> **Exercise**:
In the listing below, locate the line containing "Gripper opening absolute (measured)" and the line containing "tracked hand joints". Output both of them and every line between, exactly as written, and nothing more.

> **Data to use**:
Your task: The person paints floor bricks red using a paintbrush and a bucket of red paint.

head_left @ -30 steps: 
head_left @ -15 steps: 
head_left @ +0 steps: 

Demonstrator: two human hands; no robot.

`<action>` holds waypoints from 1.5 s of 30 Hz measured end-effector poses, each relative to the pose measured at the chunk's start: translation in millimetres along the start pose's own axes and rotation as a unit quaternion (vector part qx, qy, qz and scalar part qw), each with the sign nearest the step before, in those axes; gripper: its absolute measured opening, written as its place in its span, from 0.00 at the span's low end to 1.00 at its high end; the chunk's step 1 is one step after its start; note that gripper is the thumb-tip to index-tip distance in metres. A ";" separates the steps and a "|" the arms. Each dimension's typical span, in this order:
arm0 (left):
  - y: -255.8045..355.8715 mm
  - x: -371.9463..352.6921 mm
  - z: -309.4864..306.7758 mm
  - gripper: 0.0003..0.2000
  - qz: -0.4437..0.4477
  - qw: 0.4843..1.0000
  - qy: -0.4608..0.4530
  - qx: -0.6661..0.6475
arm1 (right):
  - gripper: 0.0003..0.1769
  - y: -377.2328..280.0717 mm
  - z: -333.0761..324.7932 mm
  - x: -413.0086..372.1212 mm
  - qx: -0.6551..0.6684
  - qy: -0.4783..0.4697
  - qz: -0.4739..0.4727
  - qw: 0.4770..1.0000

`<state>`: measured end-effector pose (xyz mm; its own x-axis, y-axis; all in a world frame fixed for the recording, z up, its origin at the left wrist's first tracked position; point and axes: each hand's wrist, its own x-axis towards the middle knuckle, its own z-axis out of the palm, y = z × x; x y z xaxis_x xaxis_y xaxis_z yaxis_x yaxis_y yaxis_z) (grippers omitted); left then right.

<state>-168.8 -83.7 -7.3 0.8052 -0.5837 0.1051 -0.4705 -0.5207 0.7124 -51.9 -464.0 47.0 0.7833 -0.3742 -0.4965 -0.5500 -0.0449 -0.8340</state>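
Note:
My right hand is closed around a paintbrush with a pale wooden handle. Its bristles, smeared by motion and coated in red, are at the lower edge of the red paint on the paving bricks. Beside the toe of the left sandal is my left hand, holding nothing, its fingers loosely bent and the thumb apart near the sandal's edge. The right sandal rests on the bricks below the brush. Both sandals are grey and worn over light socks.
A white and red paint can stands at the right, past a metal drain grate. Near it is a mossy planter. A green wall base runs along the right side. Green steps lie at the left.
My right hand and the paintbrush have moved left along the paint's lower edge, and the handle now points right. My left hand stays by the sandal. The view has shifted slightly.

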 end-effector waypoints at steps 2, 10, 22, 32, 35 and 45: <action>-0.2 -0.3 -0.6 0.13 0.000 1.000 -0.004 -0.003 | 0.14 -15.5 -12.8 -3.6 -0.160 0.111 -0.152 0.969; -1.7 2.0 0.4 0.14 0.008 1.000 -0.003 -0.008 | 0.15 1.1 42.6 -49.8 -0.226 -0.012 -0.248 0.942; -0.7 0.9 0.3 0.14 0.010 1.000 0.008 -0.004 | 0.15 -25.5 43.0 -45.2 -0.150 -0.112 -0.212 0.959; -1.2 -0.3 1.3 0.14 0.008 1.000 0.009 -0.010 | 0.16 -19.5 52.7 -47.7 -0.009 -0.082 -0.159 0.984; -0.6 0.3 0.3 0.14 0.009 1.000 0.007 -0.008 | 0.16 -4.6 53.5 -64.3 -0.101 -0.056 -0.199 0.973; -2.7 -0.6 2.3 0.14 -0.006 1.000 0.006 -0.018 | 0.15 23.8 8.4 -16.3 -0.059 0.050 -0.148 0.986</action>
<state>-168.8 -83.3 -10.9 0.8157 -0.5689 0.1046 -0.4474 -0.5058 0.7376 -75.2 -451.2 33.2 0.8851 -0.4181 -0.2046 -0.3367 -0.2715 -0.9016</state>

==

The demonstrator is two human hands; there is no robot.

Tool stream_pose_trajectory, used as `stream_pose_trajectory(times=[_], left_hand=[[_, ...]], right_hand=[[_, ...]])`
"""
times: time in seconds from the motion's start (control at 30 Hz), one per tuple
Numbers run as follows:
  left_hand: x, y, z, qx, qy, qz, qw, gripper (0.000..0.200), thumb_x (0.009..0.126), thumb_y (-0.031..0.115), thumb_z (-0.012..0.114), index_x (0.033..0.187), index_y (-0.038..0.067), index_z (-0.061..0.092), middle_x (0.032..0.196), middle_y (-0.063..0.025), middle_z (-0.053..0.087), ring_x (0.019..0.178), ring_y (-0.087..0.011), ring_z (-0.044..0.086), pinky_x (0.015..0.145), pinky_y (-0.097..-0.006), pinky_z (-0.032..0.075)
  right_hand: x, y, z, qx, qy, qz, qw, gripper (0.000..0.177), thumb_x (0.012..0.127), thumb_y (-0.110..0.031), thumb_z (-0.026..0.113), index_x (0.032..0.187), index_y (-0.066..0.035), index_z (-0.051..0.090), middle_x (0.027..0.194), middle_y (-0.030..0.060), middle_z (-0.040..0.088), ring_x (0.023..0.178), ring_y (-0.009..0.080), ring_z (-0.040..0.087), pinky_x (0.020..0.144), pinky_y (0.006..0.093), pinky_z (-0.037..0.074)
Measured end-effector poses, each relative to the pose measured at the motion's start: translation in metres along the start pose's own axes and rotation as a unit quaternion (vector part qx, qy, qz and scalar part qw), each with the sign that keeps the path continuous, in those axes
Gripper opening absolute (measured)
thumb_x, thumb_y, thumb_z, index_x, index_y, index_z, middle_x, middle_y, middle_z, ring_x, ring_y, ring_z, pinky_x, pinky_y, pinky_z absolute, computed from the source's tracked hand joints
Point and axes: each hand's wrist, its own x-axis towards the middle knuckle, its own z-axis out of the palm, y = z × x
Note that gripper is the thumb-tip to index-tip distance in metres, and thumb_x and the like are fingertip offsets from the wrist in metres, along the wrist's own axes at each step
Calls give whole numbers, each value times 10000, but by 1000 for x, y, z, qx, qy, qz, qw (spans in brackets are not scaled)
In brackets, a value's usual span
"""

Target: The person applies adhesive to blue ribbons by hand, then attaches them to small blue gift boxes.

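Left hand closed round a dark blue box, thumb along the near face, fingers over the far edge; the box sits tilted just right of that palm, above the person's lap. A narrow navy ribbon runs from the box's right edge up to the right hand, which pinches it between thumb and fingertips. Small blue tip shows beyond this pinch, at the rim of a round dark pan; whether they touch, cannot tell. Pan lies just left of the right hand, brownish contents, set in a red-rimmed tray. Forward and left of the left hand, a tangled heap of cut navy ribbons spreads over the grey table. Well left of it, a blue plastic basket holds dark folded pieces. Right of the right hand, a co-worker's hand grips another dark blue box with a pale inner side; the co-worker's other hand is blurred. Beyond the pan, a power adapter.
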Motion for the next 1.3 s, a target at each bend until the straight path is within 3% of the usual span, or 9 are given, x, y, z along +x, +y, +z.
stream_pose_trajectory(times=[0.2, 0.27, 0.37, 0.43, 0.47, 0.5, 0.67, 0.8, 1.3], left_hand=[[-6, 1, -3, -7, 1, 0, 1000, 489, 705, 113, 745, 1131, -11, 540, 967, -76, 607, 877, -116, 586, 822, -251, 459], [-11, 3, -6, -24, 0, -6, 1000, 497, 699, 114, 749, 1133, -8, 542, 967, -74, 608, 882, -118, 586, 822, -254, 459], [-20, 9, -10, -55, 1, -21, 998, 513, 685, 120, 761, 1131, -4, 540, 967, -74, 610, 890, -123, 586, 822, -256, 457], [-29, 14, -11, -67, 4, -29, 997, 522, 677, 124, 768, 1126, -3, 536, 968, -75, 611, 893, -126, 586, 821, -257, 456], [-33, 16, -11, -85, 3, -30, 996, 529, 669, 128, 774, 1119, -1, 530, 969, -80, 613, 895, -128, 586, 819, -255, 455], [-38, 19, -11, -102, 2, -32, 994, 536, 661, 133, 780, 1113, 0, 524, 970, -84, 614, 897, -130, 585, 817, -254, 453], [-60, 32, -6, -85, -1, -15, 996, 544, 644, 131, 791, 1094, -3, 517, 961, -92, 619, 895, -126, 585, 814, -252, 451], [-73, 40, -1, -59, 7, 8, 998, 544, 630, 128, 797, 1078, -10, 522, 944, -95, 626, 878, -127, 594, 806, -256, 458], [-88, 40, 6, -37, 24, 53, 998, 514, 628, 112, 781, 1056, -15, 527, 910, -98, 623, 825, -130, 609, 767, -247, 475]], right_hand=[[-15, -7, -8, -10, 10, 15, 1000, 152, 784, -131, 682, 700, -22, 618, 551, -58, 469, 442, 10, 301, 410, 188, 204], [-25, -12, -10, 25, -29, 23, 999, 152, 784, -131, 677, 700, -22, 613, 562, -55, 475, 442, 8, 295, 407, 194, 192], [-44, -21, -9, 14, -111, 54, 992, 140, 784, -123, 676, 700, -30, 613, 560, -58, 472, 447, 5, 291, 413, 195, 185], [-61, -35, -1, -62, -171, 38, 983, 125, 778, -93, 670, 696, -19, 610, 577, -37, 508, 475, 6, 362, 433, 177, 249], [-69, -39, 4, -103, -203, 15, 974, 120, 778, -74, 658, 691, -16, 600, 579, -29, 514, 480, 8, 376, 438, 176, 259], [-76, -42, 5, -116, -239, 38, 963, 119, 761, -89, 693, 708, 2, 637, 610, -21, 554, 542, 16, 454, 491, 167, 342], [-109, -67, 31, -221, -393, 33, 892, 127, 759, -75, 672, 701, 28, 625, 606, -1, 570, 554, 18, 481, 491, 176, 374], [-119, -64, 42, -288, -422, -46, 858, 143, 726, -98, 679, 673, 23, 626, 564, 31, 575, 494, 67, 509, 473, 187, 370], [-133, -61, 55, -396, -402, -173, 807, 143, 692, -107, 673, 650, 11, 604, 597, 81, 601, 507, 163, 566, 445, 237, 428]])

> **Solution for this exercise**:
Gripper opening absolute (measured)
thumb_x, thumb_y, thumb_z, index_x, index_y, index_z, middle_x, middle_y, middle_z, ring_x, ring_y, ring_z, pinky_x, pinky_y, pinky_z absolute, computed from the source's tracked hand joints

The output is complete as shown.